Metal Nanoalloys as Catalysts for the Selective
Direct Conversion of Methane to Methanol






About me




Doctor in physics since 2010. Currently an associate researcher at the Institituto de Física Rosario (IFIR) belonging to the Consejo Nacional de Investigaciones Científicas y Técnicas (CONICET-Argentina) and Marie Curie Fellow at the Instituto de Catálisis y Petroleoquímica (ICP) belonging to the Consejo Superior de Investigaciones Científicas (CSIC-Spain).









Methane (CH 4 ) is a potent greenhouse gas that can come from many sources, both natural and manmade. The low temperature direct route to converting methane to methanol (CH 3 OH) a key feedstock for the production of chemicals that can also fuel vehicles or be reformed to produce hydrogen has long been a holy grail.


The efficient use of CH4 emissions require catalysts that can activate the first C-H bond while suppressing complete dehydrogenation and avoiding CO/CO2 formation.


The potential benefit of finding non-expensive and efficient catalysts for directly converting methane to methanol (DMTM), using only molecular oxygen, and perhaps water, is significant and new catalysts are being sought. This project aims to the rational design of such catalysts based on non-noble metal nanoalloys/reducible oxide systems.


There are key challenges to be addressed, namely, to improve reactants activation, to obtain an understanding of the reaction mechanism and to improve selectivity.

Real powder catalysts are too complex to enable us to disentagle the effect of the nature of the metallic phase (composition, structure, nanoparticle size), the role of the oxidic support and of metal-support interactions, and the role of alloying and water in controlling selectivity.

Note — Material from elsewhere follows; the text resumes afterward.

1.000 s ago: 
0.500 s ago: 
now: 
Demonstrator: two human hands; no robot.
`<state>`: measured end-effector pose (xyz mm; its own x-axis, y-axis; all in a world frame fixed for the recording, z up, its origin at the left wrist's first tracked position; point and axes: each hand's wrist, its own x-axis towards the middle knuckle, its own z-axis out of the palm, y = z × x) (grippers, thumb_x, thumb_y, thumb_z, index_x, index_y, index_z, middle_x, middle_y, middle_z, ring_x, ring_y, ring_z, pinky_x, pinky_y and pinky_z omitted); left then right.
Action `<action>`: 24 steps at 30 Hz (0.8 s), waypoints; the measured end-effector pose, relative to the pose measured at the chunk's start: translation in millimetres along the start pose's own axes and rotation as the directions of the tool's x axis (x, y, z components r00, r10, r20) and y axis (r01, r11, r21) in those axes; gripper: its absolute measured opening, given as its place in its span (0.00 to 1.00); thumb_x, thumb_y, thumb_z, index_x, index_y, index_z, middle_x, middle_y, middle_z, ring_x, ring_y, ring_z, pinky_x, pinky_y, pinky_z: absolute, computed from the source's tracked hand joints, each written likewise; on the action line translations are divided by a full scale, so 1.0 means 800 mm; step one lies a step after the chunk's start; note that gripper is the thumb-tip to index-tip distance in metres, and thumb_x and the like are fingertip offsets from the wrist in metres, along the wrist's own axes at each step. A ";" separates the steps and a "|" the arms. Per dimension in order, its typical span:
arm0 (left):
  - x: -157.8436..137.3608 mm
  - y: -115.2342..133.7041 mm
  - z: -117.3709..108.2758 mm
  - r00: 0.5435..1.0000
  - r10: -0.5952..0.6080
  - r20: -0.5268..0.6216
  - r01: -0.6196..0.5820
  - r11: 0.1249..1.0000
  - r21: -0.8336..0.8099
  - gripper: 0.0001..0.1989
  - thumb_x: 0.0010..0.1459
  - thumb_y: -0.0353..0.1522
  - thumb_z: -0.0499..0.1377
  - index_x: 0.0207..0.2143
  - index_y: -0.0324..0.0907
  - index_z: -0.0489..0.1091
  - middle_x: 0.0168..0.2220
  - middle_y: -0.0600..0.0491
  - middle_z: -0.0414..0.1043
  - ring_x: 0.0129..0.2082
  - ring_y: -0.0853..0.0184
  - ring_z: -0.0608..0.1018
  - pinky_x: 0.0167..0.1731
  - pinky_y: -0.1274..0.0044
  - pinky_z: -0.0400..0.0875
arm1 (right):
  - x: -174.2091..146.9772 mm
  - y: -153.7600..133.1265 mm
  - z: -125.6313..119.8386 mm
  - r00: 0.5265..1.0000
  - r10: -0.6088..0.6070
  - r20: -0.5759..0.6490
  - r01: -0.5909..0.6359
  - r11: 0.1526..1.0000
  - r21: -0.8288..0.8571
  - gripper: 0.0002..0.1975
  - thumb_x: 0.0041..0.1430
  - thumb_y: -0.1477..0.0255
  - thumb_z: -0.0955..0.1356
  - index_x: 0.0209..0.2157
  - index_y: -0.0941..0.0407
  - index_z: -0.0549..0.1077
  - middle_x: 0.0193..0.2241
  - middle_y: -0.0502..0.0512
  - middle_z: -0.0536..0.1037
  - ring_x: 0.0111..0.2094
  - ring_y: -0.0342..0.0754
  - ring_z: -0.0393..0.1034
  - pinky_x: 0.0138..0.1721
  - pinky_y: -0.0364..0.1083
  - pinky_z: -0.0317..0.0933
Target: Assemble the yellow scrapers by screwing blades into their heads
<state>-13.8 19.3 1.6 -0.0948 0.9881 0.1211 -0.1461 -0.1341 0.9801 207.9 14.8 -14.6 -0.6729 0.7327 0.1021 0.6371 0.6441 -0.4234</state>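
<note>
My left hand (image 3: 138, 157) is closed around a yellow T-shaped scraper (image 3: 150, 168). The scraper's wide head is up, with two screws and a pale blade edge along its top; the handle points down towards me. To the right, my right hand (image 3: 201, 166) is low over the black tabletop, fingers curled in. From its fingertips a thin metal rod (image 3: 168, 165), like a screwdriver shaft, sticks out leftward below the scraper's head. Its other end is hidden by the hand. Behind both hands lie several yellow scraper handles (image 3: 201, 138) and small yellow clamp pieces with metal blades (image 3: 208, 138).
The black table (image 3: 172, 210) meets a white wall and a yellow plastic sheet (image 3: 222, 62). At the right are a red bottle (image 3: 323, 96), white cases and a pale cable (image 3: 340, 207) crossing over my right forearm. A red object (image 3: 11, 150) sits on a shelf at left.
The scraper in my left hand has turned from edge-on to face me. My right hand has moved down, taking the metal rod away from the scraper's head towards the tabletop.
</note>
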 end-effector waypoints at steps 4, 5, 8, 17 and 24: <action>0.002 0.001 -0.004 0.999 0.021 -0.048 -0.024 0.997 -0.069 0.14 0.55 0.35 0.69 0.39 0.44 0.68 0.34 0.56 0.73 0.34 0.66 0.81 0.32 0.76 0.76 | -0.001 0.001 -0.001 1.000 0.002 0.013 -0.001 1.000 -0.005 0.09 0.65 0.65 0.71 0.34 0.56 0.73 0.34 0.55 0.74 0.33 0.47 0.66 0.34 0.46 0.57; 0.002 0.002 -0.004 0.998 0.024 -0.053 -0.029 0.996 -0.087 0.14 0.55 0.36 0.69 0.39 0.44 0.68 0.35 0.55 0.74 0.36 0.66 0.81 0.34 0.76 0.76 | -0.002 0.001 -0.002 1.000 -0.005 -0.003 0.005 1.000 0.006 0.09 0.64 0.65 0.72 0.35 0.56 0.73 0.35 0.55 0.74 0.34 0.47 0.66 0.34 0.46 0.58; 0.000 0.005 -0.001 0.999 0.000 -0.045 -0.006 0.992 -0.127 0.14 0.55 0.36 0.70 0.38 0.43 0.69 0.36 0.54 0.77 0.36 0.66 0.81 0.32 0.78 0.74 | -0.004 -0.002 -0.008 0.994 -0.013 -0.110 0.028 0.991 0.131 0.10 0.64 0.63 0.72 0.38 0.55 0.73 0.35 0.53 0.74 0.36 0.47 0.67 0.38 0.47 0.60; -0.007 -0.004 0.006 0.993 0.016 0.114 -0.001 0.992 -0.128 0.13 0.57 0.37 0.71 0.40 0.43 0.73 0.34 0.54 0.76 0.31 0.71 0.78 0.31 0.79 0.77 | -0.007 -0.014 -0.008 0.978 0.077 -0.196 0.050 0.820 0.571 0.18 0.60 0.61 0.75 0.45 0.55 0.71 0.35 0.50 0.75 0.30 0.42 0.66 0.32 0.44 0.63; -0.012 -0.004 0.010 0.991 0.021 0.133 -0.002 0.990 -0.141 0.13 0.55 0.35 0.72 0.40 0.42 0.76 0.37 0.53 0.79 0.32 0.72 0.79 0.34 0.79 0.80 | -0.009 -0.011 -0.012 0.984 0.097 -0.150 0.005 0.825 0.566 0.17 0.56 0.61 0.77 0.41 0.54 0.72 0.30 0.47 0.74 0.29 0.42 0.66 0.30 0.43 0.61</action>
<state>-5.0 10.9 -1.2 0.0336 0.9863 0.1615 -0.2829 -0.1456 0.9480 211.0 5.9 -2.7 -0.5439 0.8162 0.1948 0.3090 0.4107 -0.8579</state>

The strategy here consists of creating and investigating model systems, which include essential parts of the real ones, but can still be studied at the atomic level using state-of-the-art computational methodology in chemistry.


Calculations will be performed in close collaboration with experimental work employing well-defined model systems as well as powders. The synergistic power of theory and experiment is crucial to design new or improved catalysts.

Theory will not only be used to explain experimental data, but also for pre-screening the behavior of catalysts. The goal is to develop basic principles for the rational design and optimization of nano-structured catalysts for mitigating greenhouse gases.